= WHAT YOU HAVE TO DO =
State the number of lines in these records that include the string "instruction", and say nothing more.

----- ENTRIES SUPPLIED

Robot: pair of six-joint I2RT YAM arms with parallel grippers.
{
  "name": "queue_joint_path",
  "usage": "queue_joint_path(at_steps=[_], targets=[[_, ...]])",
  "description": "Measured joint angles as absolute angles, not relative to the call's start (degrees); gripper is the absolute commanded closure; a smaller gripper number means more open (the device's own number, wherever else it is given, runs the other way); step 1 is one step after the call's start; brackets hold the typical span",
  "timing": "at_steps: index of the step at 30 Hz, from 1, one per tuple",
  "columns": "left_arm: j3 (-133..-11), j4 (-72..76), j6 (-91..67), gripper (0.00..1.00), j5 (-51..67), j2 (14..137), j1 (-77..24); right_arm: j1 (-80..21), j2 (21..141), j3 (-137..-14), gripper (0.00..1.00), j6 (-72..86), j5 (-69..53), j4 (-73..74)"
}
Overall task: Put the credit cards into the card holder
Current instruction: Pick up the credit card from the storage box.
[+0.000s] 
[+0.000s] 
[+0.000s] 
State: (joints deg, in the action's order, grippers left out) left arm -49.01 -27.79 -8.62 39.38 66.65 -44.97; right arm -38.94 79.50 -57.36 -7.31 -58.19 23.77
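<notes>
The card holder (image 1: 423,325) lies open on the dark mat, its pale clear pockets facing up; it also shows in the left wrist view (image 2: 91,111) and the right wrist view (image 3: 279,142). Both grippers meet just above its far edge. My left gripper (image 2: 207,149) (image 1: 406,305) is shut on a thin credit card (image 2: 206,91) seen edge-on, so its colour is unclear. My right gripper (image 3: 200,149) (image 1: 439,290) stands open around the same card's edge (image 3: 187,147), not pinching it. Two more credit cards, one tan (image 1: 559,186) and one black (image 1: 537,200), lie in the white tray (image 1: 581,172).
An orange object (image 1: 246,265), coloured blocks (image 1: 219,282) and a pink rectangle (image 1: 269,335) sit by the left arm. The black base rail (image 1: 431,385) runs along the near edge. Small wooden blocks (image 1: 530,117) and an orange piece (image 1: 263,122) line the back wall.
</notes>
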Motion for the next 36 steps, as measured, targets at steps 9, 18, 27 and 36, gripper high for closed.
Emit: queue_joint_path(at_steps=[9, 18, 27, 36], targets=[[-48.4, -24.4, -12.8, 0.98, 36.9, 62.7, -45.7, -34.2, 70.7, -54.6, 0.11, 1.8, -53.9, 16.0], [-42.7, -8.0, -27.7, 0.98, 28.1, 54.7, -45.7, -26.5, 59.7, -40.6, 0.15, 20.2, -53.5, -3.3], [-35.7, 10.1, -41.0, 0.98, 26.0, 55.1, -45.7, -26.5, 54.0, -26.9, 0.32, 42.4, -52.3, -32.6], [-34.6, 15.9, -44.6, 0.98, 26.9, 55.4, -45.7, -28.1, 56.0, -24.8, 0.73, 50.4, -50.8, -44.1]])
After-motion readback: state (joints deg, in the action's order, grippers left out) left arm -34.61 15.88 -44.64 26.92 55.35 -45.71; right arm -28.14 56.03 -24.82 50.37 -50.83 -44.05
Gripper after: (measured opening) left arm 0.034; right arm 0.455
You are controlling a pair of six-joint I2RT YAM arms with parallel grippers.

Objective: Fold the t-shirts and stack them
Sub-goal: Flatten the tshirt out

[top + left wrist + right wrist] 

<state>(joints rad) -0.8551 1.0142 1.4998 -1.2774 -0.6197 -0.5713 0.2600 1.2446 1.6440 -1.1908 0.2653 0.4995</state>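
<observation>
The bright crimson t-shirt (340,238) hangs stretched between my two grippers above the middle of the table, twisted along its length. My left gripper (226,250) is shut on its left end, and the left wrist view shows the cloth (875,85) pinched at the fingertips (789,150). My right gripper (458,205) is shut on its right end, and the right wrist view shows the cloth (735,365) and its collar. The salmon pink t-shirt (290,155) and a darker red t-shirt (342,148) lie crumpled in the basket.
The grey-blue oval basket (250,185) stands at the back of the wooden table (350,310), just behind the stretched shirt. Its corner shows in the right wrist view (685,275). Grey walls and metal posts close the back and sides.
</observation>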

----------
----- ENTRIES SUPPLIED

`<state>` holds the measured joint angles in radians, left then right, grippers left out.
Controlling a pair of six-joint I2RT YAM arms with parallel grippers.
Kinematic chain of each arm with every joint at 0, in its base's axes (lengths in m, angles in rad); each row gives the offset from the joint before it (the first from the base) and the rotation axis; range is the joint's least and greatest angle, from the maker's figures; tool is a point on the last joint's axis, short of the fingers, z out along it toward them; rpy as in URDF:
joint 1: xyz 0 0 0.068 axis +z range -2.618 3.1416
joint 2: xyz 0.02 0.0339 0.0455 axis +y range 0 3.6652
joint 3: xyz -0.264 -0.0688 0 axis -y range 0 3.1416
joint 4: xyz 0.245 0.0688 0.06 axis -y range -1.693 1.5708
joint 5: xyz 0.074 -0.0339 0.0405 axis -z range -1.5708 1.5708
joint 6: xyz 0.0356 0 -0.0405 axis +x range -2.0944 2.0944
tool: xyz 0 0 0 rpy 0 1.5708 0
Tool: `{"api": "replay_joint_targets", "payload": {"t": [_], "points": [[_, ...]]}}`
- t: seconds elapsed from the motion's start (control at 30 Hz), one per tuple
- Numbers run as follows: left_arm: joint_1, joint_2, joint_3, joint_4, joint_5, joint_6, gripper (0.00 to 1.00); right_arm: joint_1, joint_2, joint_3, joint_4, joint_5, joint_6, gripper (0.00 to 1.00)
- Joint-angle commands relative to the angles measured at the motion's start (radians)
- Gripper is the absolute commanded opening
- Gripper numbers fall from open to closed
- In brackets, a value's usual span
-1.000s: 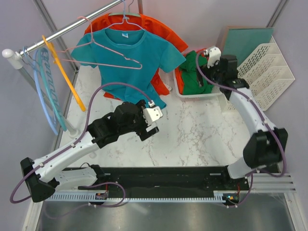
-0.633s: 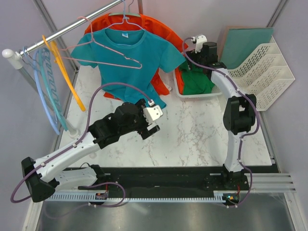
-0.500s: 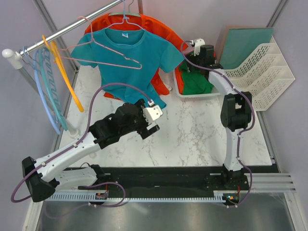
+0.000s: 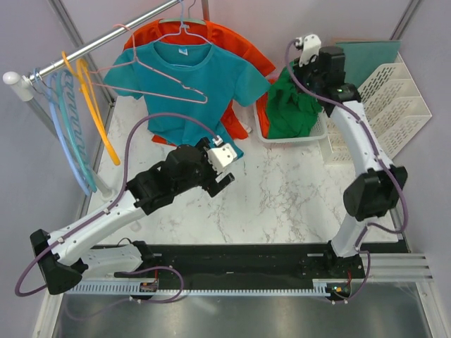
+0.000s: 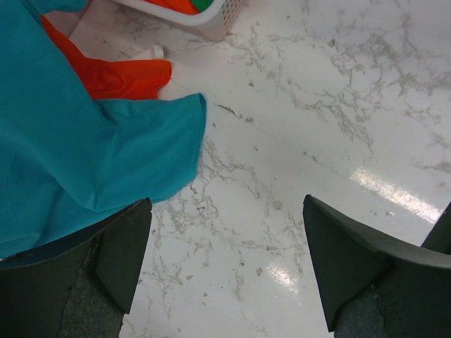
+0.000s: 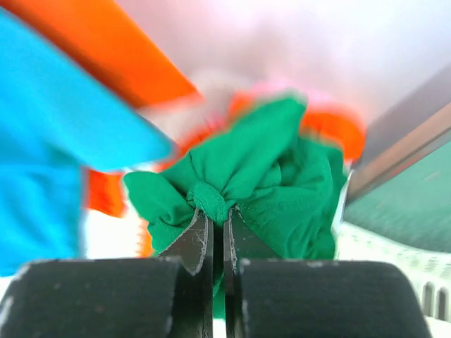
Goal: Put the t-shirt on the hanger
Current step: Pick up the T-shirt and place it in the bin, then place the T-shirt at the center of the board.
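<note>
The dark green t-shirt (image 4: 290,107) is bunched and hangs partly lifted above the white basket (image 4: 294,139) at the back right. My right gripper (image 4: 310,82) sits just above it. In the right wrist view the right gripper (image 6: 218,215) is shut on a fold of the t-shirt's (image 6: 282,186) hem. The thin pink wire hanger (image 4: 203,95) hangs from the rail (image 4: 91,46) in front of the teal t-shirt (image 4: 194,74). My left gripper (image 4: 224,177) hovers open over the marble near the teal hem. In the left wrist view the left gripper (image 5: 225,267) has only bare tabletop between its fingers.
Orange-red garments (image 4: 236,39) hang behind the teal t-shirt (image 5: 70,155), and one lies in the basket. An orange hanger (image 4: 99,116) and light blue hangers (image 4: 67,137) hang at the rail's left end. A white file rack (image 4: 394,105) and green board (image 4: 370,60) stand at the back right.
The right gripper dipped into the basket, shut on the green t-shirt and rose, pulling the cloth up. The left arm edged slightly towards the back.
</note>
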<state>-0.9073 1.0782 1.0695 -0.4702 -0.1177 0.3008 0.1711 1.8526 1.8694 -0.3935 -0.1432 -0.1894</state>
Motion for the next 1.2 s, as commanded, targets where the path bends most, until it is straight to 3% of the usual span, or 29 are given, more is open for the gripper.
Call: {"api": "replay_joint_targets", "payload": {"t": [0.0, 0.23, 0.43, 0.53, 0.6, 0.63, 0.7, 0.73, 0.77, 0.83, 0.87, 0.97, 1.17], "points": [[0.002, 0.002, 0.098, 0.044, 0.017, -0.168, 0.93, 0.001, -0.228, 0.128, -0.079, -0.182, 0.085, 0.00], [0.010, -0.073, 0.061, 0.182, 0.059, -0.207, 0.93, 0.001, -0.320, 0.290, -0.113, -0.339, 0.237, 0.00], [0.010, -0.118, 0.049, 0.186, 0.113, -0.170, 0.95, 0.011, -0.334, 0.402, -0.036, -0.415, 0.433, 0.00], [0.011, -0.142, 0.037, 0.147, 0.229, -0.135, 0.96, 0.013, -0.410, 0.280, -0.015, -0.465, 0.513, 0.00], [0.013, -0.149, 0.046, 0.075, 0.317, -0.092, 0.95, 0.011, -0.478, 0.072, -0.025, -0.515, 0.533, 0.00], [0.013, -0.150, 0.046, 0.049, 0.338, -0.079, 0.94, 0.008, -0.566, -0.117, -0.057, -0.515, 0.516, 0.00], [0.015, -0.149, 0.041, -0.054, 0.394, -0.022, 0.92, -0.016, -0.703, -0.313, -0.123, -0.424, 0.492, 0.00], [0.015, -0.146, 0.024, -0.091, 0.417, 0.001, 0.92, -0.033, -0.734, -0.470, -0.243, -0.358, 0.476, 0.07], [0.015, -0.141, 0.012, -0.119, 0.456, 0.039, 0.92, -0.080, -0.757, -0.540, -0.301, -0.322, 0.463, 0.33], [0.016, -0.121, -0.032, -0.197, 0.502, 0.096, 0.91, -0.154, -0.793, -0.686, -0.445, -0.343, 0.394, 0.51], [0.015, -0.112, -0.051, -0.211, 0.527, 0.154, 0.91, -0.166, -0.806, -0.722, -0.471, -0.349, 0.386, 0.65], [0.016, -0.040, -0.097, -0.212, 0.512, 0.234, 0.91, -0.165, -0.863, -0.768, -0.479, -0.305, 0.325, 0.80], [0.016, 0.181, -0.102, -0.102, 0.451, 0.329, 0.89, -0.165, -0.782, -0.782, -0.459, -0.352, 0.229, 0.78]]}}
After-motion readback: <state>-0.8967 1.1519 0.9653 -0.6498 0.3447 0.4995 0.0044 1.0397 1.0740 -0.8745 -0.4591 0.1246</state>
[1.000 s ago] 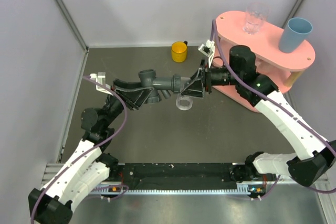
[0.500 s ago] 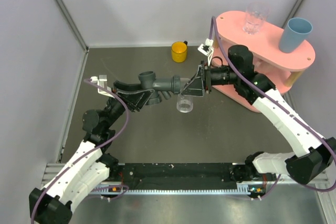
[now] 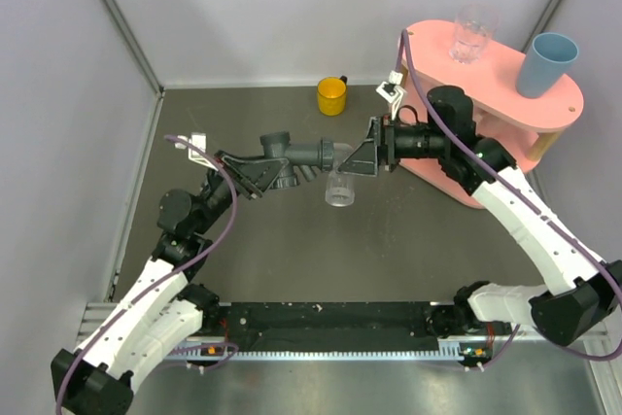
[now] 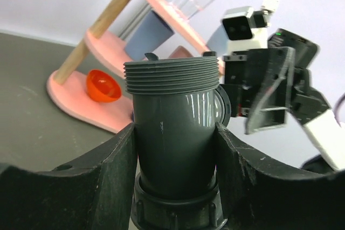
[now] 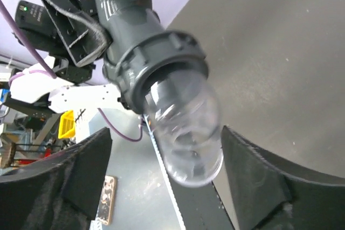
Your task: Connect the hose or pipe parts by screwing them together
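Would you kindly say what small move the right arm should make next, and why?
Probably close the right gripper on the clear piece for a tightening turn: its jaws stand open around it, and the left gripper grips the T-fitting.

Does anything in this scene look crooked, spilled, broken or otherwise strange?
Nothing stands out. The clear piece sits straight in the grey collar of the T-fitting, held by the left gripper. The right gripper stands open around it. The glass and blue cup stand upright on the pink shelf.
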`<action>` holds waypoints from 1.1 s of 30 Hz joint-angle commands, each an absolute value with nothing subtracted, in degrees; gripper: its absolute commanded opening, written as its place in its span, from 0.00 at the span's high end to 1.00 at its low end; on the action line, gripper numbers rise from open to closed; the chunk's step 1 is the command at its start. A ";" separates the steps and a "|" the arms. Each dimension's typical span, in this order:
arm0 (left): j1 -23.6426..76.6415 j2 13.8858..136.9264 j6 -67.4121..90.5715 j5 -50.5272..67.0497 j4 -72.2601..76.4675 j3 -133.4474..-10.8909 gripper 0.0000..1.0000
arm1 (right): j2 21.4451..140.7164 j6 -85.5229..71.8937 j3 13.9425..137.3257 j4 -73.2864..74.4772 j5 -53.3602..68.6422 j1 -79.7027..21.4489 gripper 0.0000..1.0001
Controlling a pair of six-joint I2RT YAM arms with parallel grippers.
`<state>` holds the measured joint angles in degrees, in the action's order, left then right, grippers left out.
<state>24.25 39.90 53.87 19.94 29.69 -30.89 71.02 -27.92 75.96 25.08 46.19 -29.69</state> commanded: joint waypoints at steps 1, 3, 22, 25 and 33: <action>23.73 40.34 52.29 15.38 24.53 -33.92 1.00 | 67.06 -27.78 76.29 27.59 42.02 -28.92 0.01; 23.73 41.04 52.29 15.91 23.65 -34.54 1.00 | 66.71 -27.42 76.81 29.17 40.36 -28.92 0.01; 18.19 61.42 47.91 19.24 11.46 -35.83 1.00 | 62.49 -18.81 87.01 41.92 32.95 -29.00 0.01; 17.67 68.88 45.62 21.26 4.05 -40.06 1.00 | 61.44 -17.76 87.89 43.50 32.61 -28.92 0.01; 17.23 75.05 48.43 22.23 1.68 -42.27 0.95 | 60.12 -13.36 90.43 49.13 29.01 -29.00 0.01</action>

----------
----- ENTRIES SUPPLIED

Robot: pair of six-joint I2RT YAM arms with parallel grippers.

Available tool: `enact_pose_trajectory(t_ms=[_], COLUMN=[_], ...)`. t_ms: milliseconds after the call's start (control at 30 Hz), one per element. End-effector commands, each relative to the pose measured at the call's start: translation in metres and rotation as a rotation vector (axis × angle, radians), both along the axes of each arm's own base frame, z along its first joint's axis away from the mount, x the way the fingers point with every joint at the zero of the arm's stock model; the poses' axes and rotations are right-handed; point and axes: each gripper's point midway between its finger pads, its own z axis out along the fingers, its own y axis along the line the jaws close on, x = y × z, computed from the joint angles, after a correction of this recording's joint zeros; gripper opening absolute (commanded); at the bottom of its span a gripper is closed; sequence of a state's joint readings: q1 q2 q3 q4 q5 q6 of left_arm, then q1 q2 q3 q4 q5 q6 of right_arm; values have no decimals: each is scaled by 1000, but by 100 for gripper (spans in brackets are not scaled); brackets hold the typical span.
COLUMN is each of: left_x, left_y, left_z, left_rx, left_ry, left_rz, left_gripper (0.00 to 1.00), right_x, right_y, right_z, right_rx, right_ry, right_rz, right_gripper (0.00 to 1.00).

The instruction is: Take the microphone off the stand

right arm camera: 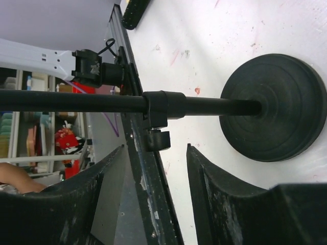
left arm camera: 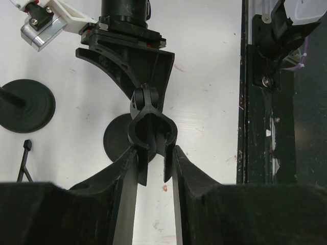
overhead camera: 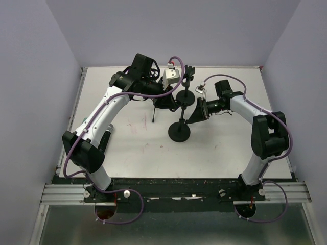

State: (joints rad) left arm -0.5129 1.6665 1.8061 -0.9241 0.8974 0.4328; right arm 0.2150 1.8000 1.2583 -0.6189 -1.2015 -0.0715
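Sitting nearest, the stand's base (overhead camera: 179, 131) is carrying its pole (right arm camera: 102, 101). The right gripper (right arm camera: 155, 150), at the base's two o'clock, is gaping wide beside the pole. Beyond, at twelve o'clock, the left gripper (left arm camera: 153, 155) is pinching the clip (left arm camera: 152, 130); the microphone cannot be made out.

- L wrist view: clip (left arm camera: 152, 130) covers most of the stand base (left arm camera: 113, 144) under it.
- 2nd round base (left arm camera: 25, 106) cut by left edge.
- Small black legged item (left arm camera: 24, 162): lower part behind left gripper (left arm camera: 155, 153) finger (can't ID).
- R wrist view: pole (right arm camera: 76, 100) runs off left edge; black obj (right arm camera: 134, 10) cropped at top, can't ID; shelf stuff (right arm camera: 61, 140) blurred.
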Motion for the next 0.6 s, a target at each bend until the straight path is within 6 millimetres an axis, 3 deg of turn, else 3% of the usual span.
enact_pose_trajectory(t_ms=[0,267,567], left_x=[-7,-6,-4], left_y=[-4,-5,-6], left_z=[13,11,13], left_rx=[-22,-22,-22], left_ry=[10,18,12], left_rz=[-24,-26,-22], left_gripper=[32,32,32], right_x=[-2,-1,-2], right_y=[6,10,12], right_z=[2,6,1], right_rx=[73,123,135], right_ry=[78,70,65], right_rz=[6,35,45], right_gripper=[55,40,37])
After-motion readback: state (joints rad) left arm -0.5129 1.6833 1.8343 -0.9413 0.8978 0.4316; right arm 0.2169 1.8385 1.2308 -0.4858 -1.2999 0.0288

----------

= ANSWER TO THIS TASK =
2